Right-wing political conference

The National Conservatism Conference (abbreviated as NatCon) is a conference dedicated to the ideology of national conservatism. It is run by the Edmund Burke Foundation, a Washington D.C. based think-tank led by Yoram Hazony.

==History==

The conferences developed between May 2019 and February 2020 when they were held in London, Washington, and Rome. Subsequent conferences were held in Orlando (2021), Brussels (2022), Miami (2022), London (2023) and Brussels (2024). Speakers billed to appear included Tucker Carlson, Josh Hawley, JD Vance, Giorgia Meloni, Marco Rubio, Peter Thiel, Kevin Roberts, the British MP Daniel Kawczynski, Florida Governor Ron DeSantis, Jonathan Isaac and the Hungarian prime minister Viktor Orbán.

== 2023 conference ==
In 2023, the National Conservatism Conference was held in the Emmanuel Centre in London, attracting widespread media attention. Speakers included the British Home Secretary Suella Braverman, Conservative government ministers Michael Gove and Jacob Rees-Mogg and the historian David Starkey. In Starkey's speech, he spoke about the “symbolic destruction of white culture.” Head teacher Katharine Birbalsingh in her speech placed schools at the forefront of the fight for conservative values and culture.

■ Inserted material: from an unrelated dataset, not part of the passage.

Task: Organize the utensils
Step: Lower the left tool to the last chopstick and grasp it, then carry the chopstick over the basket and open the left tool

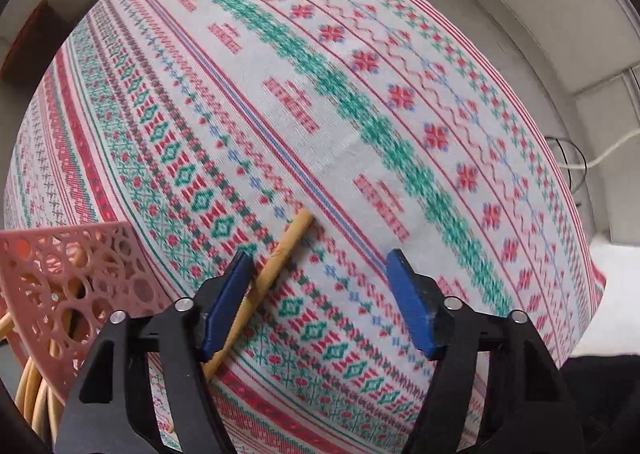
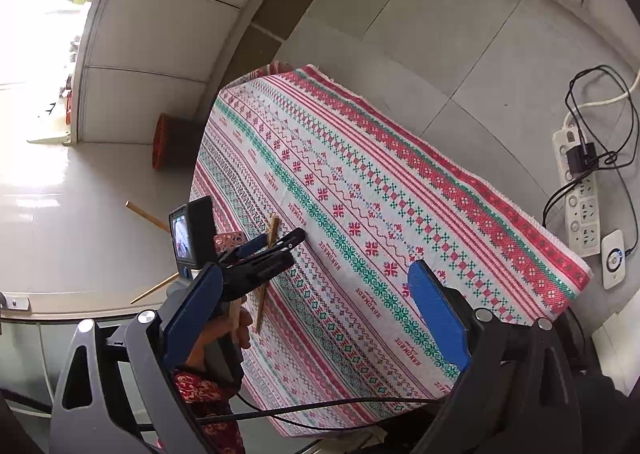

In her speech, Braverman stated that uncontrolled immigration threatened the country's "national character", and that Britons should be trained to do the jobs where immigrants are currently employed. She also expressed opposition to what she referred to as "radical gender ideology".

The MP Miriam Cates was criticised for her use of the term "cultural Marxism" in her speech. The journalist Douglas Murray was criticised for saying that he could "see no reason why every other country in the world should be prevented from feeling pride in itself because the Germans mucked up twice in a century".

During his speech at the conference, Jacob Rees-Mogg stated that the Elections Act 2022 was an attempt at gerrymandering that backfired.

== 2024 conference ==
The 2024 conference, held at the Claridge event space in Brussels, made headlines for being shut down by the Belgian police on April 16 following an order by district Mayor Emir Kir. Kir cited public safety as a concern. Two other Brussels-area venues had previously backed out of hosting the conference due to pressure from local mayors. Police barricaded the entrance and allowed participants to leave, but did not let anyone enter; the event partially took place with those already in the building. Scheduled speakers included Prime Minister of Hungary Viktor Orbán, British politicians Suella Braverman and Nigel Farage, and French politician Eric Zemmour. Prime Minister of Belgium Alexander De Croo condemned the shutting-down of the event, calling police's actions "unacceptable" and in violation of free speech protections in the Belgian Constitution. A spokesperson for United Kingdom Prime Minister Rishi Sunak called the decision "extremely disturbing". Orbán and Farage compared the shutting-down of the conference to the actions of communists.

The conference resumed on April 17, after the Council of State overturned the decision to shut it down. The Council ruled that there was no evidence of a threat to public order from the conference itself, and that the shutdown seemed to have been based on the reactions its opponents might have.

On the second day of the conference Hungarian Prime Minister Viktor Orbán called for a change of leadership in Brussels as he criticised the European Union’s policies on migration and Ukraine.